* _Your assignment_
Pull out every line with the word "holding" from the entries below.

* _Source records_
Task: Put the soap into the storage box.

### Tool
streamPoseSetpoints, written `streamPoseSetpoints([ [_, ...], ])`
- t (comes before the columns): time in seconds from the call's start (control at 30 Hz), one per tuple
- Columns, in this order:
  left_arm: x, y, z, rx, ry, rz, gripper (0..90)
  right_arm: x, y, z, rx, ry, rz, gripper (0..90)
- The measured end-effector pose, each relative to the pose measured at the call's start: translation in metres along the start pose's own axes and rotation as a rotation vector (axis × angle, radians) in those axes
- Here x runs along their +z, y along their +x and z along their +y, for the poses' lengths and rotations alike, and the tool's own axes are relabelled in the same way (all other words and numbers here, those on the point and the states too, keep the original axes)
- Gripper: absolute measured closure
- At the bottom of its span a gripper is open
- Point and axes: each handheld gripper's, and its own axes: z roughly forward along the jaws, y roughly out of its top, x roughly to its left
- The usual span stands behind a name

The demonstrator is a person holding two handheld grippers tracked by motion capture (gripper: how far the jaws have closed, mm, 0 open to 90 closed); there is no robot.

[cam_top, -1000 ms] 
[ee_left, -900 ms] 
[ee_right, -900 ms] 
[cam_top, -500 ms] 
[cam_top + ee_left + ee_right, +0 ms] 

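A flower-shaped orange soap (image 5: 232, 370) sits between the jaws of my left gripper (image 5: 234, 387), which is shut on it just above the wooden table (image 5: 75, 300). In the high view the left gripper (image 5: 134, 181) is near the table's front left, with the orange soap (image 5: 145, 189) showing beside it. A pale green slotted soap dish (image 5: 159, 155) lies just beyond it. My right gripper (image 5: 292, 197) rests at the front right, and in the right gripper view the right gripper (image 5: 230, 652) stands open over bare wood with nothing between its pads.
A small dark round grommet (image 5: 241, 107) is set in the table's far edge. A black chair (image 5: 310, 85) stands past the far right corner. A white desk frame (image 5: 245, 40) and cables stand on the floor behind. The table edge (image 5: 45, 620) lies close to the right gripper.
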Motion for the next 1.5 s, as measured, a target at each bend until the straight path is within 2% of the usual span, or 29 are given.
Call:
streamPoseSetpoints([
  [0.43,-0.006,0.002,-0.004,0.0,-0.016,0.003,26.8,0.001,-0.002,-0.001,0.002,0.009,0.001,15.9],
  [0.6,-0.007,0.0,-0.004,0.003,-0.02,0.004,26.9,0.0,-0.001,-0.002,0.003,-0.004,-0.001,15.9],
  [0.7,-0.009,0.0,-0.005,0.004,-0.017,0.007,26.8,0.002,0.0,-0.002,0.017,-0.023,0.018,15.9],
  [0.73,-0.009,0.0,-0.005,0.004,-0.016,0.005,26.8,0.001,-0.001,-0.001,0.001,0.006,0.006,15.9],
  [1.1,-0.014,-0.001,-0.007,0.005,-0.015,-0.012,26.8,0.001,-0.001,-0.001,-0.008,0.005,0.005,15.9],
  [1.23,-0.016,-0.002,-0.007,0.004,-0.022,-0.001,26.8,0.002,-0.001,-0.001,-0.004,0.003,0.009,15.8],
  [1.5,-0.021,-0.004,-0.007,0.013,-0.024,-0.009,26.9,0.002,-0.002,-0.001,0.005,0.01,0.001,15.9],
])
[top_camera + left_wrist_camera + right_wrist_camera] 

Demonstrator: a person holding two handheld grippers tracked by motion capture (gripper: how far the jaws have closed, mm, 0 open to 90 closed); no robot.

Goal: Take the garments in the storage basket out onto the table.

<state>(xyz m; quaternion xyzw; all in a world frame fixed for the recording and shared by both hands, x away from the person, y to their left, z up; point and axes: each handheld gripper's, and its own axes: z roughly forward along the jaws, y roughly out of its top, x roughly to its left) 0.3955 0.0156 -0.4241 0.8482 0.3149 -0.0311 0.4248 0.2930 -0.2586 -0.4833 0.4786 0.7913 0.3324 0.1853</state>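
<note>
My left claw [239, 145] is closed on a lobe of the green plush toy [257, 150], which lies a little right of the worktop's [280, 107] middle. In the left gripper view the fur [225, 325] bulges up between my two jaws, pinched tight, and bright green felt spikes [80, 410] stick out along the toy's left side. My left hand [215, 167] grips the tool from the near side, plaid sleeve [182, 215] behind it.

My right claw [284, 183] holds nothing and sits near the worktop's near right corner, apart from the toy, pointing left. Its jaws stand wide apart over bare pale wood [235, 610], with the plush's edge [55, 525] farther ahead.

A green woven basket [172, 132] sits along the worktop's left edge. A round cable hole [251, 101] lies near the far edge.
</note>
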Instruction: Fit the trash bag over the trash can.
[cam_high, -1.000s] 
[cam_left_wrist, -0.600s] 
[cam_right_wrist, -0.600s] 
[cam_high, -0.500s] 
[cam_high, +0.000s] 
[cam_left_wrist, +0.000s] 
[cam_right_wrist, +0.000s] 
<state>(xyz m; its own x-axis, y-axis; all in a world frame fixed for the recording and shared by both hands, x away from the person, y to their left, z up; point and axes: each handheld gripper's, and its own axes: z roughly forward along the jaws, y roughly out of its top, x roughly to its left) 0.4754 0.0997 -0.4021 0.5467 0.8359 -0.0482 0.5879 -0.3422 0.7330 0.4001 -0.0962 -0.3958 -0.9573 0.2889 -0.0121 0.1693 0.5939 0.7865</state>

* _Solved exercise_
The demonstrator is a person holding two handheld grippers tracked by motion capture (gripper: how far the jaws have closed, mm, 0 open to 90 closed); there is no robot.
Demonstrator: a person holding two handheld grippers tracked by motion capture (gripper: how far the jaws have closed, mm, 0 open to 90 closed); no robot.

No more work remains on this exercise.